BERKELEY – La première année au pouvoir du président Obama n'a guère été facile sur le plan économique. Il a hérité d'un système financier au bord du gouffre, d'une économie en récession et d'un taux de chômage condamné à la hausse. Et il a dû faire face à un Congrès et à des économistes qui ont tendance à confondre véritables problèmes et difficultés imaginaires.
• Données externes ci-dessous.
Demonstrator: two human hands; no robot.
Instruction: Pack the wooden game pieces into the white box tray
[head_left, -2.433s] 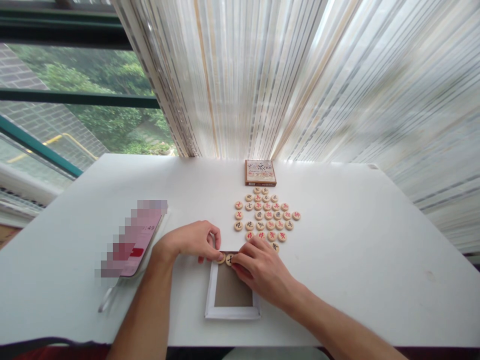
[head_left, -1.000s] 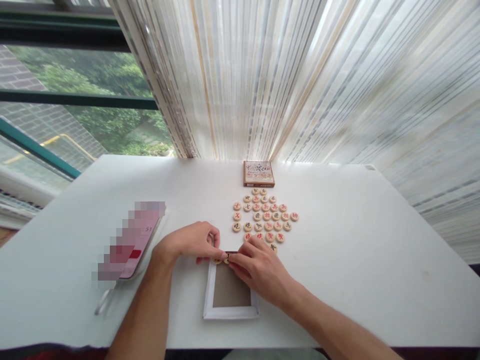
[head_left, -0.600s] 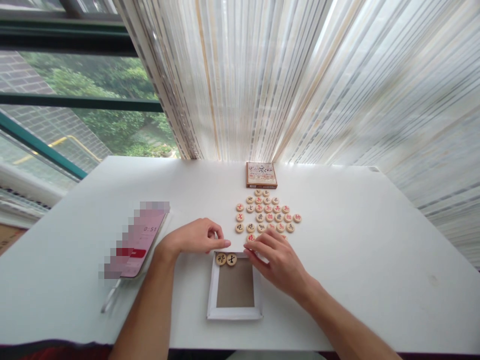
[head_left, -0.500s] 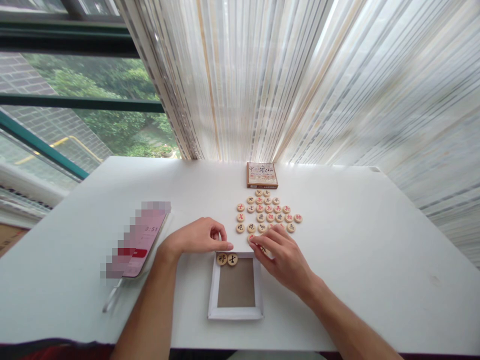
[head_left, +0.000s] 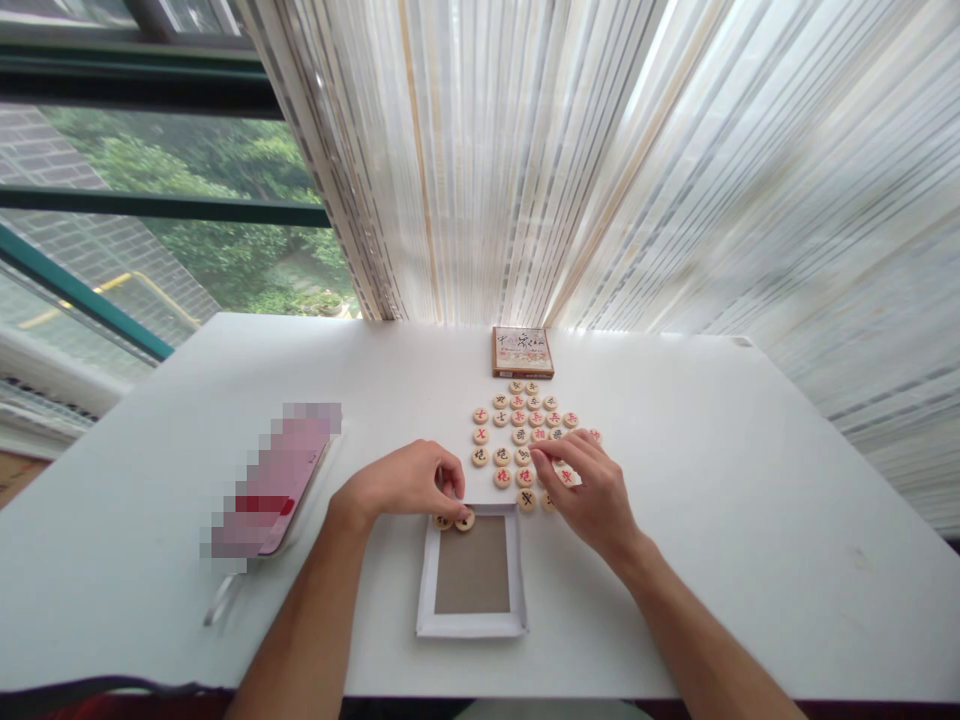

Sa force a été de ne pas avoir laissé le mieux devenir l'ennemi du bien. Son plan de relance à hauteur de 787 milliards de dollars était bon. Il est vrai qu'il était basé sur des hypothèses beaucoup trop optimistes quant à la gravité de la récession, à la reprise de l'économie et au pic du taux de chômage. Il comportait trop d'allégements fiscaux supposés encourager l'épargne plutôt que la consommation. Et en l'absence de stratégie budgétaire crédible à moyen terme, il a réveillé inutilement les prophètes de malheur, annonciateurs d'une catastrophe budgétaire. Ceci dit, il a redonné un élan indispensable à l'économie.

Il m'est difficile à l'admettre, mais je reconnais que les mesures d'Obama visant à stabiliser le système bancaire ont réussi, alors qu'elles semblaient vouées à l'échec. J'aurais préféré une bien plus grande injection de capitaux et j'aurais aimé que son gouvernement utilise les moyens dont il dispose pour remplacer les dirigeants à l'origine de la crise financière.

Mais les scénarios de mise à l'épreuve (les stress tests ) et le plan de rachat des actifs toxiques, - la voie la plus facile à suivre - ont permis aux banques de redevenir solvables. Aussi détestables qu'ait pu être l'utilisation qu'elles ont faite des sommes mises à leur disposition, elles ont en fin de compte évité l'écroulement total du système financier.